Photodisruption is the use of a femtosecond infrared laser at about 1035 nm to cut the LASIK flap rather than using the blade of a microkeratome.

There are 4 makes of femtosecond laser on the market as of Oct 2008. The one we can use is one made by Ziemer. There is an independent article written by Dr Omid Kermani from Cologne which is useful to read and tells of his group's first year experience of the Intralase system.. I have scanned it from a magazine (March 2006) with 3 pages: Page 1 Page 2 Page 3. 

I have been trained and certified by Intralase.

In the ESCRS congress in Berlin in September 2008, there were a couple of papers comparing mechanical and femtosecond lasers. No difference was found between them

The main practical difference might be that there are slightly less complications with femtosecond lasers rather than mechanical microkeratomes. My own opinion, having used the Intralase system is that both systems have an extremely low rate of complications and these vary in nature between the two systems. The bulletin board for certified Intralase surgeons seems to have complications more often than the manufacturer indicates in their sales literature.

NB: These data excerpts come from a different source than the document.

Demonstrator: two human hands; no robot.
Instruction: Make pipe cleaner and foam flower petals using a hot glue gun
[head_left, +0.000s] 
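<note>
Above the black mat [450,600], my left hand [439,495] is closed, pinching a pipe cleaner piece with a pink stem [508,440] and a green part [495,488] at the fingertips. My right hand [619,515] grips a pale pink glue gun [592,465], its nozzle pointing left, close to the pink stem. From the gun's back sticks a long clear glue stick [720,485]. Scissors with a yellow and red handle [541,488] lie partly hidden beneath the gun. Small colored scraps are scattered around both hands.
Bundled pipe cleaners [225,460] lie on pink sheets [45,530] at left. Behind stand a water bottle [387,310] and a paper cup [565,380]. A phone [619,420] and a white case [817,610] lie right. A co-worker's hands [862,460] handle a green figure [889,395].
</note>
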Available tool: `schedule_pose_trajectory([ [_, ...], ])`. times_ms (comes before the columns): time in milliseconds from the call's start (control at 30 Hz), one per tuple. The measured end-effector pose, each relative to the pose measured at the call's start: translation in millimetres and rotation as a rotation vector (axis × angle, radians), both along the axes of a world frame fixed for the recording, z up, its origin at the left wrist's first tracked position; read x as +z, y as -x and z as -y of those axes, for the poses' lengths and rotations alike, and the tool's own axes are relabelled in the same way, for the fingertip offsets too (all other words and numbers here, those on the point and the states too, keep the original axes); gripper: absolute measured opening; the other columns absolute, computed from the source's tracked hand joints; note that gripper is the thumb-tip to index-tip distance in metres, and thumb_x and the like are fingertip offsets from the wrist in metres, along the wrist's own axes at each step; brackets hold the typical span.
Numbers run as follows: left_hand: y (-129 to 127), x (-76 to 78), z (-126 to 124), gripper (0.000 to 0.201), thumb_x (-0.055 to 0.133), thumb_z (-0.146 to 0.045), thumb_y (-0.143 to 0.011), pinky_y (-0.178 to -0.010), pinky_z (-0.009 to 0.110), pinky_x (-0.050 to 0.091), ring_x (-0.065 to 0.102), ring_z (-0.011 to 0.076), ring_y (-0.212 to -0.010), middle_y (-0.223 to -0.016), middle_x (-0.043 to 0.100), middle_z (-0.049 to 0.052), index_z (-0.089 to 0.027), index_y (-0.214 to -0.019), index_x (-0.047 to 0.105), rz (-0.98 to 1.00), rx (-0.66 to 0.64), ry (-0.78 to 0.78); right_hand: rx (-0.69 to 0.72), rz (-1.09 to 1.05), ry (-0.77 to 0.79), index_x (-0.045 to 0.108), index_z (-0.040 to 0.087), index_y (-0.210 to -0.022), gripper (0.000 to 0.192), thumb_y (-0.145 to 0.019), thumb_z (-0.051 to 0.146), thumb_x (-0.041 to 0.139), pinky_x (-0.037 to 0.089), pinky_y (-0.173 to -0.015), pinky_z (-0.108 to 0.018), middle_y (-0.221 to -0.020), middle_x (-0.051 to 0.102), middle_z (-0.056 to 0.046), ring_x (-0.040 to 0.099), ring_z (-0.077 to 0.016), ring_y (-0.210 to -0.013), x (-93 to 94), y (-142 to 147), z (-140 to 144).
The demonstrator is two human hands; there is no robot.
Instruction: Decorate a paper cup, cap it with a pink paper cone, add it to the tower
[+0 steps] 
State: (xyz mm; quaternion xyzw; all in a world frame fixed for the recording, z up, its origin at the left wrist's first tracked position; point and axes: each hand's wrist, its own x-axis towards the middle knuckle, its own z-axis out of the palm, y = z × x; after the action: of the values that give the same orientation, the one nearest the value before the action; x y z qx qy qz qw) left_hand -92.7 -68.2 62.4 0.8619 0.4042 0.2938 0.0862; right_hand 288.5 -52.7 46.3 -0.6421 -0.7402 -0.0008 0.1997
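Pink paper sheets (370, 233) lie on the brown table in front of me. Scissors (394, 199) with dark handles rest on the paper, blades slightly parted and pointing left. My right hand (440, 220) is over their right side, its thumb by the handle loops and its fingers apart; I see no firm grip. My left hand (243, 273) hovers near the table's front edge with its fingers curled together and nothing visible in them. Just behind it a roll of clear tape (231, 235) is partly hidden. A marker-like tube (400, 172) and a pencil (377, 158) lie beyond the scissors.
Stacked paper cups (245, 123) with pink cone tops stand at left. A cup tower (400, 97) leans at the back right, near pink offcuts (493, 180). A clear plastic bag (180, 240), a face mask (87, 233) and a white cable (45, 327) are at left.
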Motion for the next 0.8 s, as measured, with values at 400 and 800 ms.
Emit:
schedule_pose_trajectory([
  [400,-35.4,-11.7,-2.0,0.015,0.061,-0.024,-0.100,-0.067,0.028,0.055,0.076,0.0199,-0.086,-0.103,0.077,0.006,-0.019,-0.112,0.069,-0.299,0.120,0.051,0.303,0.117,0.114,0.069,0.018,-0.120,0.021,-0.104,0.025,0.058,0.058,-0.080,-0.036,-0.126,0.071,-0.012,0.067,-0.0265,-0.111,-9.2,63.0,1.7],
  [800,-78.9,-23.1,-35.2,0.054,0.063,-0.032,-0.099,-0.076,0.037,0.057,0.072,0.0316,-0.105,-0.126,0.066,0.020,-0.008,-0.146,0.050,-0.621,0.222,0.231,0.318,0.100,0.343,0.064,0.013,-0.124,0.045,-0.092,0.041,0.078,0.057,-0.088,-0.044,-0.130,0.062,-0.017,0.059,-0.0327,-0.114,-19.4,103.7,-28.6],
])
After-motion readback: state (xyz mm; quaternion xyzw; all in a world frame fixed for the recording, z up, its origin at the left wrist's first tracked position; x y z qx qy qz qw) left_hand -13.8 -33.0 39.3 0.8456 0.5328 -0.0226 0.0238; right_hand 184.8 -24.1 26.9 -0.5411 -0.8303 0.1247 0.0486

Dr Jose Geull, a highly respected surgeon from Barcelona, says in a recent article  (Eurotimes 4 April 2009)  "visual outcomes with both microkeratome and femtosecond laser flaps are virtually identical....I think that the question about which technology is better for flap creation is really a market-driven question"

I use the Morial microkeratome system, which gives us the choice of flaps of various thicknesses - 100, 110, 130 and 150 microns. I use both the Moria M2 and the Moria One Use Plus systems. The new Moria SBK (Sub Bowmans Keratomeilusis) microkeratome head cuts 100 micron thin flaps.

Performance equivalent to IntraLase 60kHz - ESCRS Congress Berlin 2008

During the Refractive Free Paper Session, Osama Ibrahim, MD (Alexandria, Egypt) presented his “1-year outcomes with Moria One Use-Plus SBK for thin-flap LASIK” compared to his own experience with IntraLase 60kHz (AMO)⁴.
In series of first 151 consecutive eyes of 83 patients, Dr Ibrahim obtained equivalent accuracy and predictability in flap thickness to femto-SBK.

 

 In the January 2009 issue of Cataract & Refractive Surgery Today Europe, Daniel Casado Rodríguez, MD (Madrid, Spain) reported the results in a series of 200 consecutive eyes treated with the One Use-Plus SBK⁵:
• 100 eyes with the single-use plastic rings
• 100 eyes with the reusable metallic rings.

With either type of ring, the One Use-Plus SBK provided excellent, consistent 100-micron flap thickness (measured by ultrasound pachymetry):
  

The Moria One Use-Plus SBK microkeratome with:
• a single-use ring (left)
• a metallic ring (right).

With the use of an anterior segment Optical Coherence Tomography technology (Visante®, Carl Zeiss Meditec, Jena, Germany), flap thickness was assessed horizontally and vertically, at 1.5 and 3mm from the apex nasally and temporally. The planar profile was demonstrated with both types of rings.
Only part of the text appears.